Supplied data
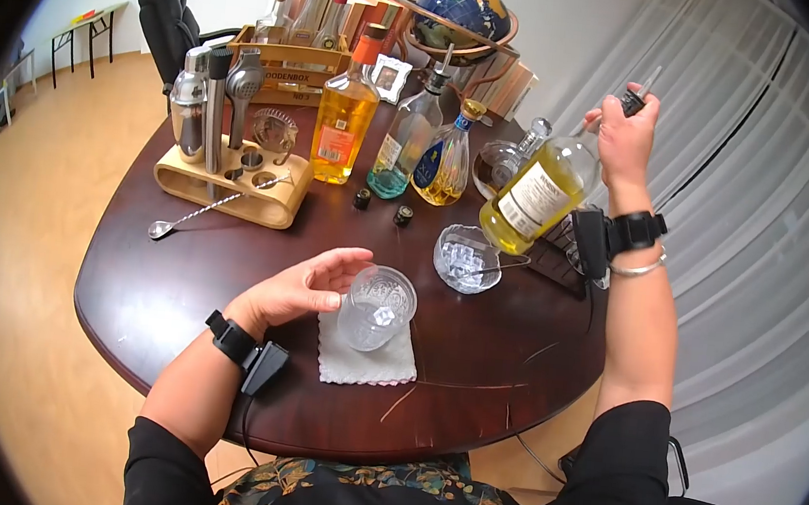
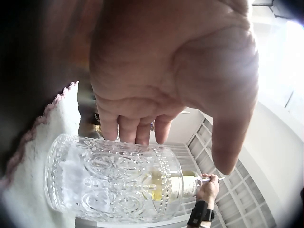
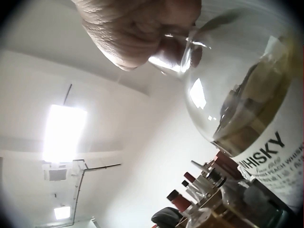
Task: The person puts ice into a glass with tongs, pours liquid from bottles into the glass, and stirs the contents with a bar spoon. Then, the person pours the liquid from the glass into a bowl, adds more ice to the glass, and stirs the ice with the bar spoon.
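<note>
My right hand (image 1: pixel 625 137) grips the neck of a whisky bottle (image 1: pixel 542 193), held tilted above the right side of the table with its pour spout up. Yellow liquid fills the lower part, and the right wrist view shows the label on the whisky bottle (image 3: pixel 270 156). My left hand (image 1: pixel 308 290) is beside an embossed clear glass (image 1: pixel 374 313), thumb spread and fingers loosely extended at its side. Ice sits low in the glass, which stands on a folded white cloth (image 1: pixel 369 368). In the left wrist view, the fingertips (image 2: pixel 142 135) are right at the glass wall.
A glass bowl of ice (image 1: pixel 467 259) with tongs stands right of centre. Behind it are an orange-liquid bottle (image 1: pixel 345 115), a spouted bottle (image 1: pixel 405 141) and a decanter (image 1: pixel 505 170). At left, a wooden bar-tool stand (image 1: pixel 235 192) bears a shaker and a twisted spoon (image 1: pixel 163 228).
</note>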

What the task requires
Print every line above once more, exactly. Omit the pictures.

Solution
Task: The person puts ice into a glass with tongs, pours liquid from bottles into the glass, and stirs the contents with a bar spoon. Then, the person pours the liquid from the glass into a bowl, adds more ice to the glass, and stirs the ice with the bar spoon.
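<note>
My right hand (image 1: pixel 625 137) grips the neck of a whisky bottle (image 1: pixel 542 193), held tilted above the right side of the table with its pour spout up. Yellow liquid fills the lower part, and the right wrist view shows the label on the whisky bottle (image 3: pixel 270 156). My left hand (image 1: pixel 308 290) is beside an embossed clear glass (image 1: pixel 374 313), thumb spread and fingers loosely extended at its side. Ice sits low in the glass, which stands on a folded white cloth (image 1: pixel 369 368). In the left wrist view, the fingertips (image 2: pixel 142 135) are right at the glass wall.
A glass bowl of ice (image 1: pixel 467 259) with tongs stands right of centre. Behind it are an orange-liquid bottle (image 1: pixel 345 115), a spouted bottle (image 1: pixel 405 141) and a decanter (image 1: pixel 505 170). At left, a wooden bar-tool stand (image 1: pixel 235 192) bears a shaker and a twisted spoon (image 1: pixel 163 228).
</note>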

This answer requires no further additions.